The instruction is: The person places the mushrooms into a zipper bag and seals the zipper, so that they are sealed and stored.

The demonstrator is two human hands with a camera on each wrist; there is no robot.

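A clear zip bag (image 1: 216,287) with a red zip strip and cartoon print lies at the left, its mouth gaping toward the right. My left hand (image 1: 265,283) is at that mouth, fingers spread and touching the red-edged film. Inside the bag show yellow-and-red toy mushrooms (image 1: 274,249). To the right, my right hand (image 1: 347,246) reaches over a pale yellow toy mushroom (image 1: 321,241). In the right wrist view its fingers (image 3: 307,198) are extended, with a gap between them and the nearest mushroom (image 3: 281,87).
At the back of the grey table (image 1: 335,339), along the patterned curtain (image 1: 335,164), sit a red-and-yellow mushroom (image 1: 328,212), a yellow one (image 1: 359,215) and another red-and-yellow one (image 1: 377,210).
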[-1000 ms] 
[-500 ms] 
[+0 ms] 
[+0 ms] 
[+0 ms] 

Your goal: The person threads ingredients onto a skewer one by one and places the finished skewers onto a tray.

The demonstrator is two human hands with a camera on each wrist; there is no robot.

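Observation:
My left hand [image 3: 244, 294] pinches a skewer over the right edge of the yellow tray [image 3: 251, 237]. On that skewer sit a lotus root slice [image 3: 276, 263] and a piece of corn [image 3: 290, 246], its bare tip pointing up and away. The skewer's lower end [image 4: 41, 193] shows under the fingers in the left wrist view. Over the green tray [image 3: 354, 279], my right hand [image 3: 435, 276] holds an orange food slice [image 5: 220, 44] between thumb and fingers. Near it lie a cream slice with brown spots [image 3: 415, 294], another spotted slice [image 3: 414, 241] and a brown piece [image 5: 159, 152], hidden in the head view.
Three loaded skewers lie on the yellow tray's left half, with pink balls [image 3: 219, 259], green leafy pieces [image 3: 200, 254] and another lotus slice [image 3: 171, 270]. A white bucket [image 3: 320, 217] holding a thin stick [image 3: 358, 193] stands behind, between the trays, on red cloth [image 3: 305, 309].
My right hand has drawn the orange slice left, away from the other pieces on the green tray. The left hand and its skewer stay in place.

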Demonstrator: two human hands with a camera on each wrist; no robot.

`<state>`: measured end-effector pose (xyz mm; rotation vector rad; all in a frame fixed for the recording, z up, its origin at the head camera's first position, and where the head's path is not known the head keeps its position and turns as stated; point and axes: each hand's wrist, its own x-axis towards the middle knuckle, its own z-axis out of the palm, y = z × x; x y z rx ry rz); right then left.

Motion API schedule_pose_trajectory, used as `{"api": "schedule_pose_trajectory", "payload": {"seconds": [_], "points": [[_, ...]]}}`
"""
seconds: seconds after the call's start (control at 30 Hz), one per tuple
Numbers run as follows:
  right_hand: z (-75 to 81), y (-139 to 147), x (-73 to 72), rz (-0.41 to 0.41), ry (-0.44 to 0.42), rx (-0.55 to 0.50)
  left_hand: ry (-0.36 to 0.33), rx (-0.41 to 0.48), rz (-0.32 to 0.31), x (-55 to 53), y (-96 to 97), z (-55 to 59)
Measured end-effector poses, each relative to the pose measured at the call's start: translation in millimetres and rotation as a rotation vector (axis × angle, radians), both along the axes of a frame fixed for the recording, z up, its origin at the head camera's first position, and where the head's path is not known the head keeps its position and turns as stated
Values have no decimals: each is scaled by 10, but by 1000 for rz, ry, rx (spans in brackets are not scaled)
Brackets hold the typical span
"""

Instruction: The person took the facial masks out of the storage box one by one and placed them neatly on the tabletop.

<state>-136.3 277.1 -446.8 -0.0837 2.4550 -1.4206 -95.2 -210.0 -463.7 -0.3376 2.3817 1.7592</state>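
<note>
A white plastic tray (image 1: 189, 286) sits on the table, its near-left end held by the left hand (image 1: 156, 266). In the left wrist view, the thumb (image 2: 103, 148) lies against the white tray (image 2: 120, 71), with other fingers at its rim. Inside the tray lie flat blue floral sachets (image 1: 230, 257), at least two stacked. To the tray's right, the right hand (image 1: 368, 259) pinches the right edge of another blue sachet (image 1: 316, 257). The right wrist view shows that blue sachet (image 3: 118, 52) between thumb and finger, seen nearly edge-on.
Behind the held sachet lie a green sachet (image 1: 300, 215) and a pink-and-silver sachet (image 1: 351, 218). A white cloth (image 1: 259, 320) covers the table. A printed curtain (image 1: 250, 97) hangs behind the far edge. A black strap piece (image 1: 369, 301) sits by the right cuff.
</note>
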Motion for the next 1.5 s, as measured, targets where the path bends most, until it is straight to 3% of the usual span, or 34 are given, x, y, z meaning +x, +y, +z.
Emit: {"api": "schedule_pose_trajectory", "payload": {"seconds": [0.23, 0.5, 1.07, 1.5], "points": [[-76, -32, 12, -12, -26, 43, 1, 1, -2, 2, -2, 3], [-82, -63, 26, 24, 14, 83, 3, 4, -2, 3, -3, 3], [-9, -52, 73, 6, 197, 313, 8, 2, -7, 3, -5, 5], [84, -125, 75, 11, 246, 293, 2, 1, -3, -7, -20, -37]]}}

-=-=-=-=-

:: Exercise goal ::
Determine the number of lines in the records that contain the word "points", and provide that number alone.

:: Answer section ::
2